What better place to set a love triangle driven by obsession and lust than in the high-pressure world of high fashion? Red Line Productions’ The Bitter Tears of Petra Von Kant oozes melodrama and sexual tension in this play-turned-movie-turned-play-again about a neurotic fashion designer, her adoring assistant, and a vain, young model.
German writer and filmmaker Rainer Werner Fassbinder was partly inspired by American melodramas of the 1950s and partly by his own love life when he cooked up this play – layering on the turbulence and titillation. After a chance introduction brimming with sexual tension, successful fashion designer Petra (Sara Wiseman) falls quickly and madly in love with aspiring model Karin (Taylor Ferguson), but the connection quickly turns sour.

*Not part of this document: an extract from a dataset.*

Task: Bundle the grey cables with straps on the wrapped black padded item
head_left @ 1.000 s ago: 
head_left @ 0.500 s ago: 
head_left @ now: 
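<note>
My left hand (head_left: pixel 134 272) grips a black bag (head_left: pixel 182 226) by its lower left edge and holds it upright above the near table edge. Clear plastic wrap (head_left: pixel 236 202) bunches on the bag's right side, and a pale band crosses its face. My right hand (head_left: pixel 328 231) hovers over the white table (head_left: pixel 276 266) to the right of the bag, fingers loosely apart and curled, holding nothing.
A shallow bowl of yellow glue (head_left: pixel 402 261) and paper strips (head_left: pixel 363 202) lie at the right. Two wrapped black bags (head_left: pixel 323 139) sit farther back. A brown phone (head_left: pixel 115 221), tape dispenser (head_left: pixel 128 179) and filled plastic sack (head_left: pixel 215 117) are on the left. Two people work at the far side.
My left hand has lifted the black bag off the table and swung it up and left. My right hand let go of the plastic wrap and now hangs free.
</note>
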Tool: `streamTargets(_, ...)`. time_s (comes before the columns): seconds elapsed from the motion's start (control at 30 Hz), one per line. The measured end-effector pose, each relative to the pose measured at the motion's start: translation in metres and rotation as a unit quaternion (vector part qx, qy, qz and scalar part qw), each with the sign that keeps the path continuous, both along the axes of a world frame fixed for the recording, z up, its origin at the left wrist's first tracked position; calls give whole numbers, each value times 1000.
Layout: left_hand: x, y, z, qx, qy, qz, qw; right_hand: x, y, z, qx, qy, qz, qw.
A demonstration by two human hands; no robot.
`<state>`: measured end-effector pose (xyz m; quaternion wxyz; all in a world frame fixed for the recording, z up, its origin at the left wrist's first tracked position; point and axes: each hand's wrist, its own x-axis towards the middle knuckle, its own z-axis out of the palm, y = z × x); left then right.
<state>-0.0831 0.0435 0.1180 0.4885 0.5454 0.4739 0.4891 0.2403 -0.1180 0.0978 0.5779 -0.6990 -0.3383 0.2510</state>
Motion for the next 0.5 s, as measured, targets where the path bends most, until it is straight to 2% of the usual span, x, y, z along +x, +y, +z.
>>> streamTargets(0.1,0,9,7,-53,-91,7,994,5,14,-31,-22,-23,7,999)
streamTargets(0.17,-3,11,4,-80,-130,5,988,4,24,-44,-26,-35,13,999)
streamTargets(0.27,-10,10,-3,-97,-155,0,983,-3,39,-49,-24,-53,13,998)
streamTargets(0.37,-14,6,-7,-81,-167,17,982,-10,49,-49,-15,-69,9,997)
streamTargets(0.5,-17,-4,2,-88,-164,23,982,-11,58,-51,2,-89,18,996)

We fast forward to six months later, and the once-hesitant Karin is icy, stretched out on a sofa as Petra begs for her attention. They spiral fast into a mess of manipulation and desperation.

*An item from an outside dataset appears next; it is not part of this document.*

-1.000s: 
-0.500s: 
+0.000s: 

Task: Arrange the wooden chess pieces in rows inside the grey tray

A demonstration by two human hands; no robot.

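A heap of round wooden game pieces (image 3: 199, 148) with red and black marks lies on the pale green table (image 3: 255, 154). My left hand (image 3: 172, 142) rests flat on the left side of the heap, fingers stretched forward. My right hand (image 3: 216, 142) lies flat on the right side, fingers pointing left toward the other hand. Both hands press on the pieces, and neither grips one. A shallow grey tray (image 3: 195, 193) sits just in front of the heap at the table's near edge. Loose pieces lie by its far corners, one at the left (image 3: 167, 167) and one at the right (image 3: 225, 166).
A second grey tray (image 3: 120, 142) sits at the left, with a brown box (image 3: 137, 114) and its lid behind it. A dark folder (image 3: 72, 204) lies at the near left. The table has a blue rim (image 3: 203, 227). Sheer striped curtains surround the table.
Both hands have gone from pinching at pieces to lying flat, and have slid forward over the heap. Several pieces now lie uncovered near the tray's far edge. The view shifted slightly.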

Director Shane Bosher has tapped into the script’s inherent flash and polish and designed an intimate – but still impactful – spectacle. Georgia Hopkins’ chic set and Alex Berlage’s fashion-show lighting bring the play into the pages of a 2016 fashion magazine.
The show thrives on high-stakes melodrama and though it breaks fleetingly to land on more tender moments of blossoming chemistry between Petra and Karin, the shape of the show is still clear: we’re there to watch the tightly wound, in-control Petra unravel before our eyes. Her emotional release is so heart-breaking you want to distance yourself from its shattering reverberations, but Bosher doesn’t give us anywhere else to go. We’re stuck in it with her.
Wiseman’s Petra is alluring as she is confronting in her obsessive attempts to control her career, and those around her, most notably Karin – though she also dominates her assistant Marlene (an ever hanting Matilda Ridgway, who suffers in a silence that’s equally as devastating as Petra’s violent sobbing). Wiseman’s captivating journey from a collected and unassailable presence who commands the attention of the room to a broken and desperate lover is compelling from the outset – and well-matched by Ferguson’s mercurial Karin. But the core of the play rests in Wiseman’s hands, and it becomes all the more heart wrenching to witness as Petra sinks to her lowest ebb.
This isn’t a subtle play but that doesn’t matter. If you’re looking for a catharsis, you can’t get one better on stage right now than watching Petra fall into the cruel grasp of love.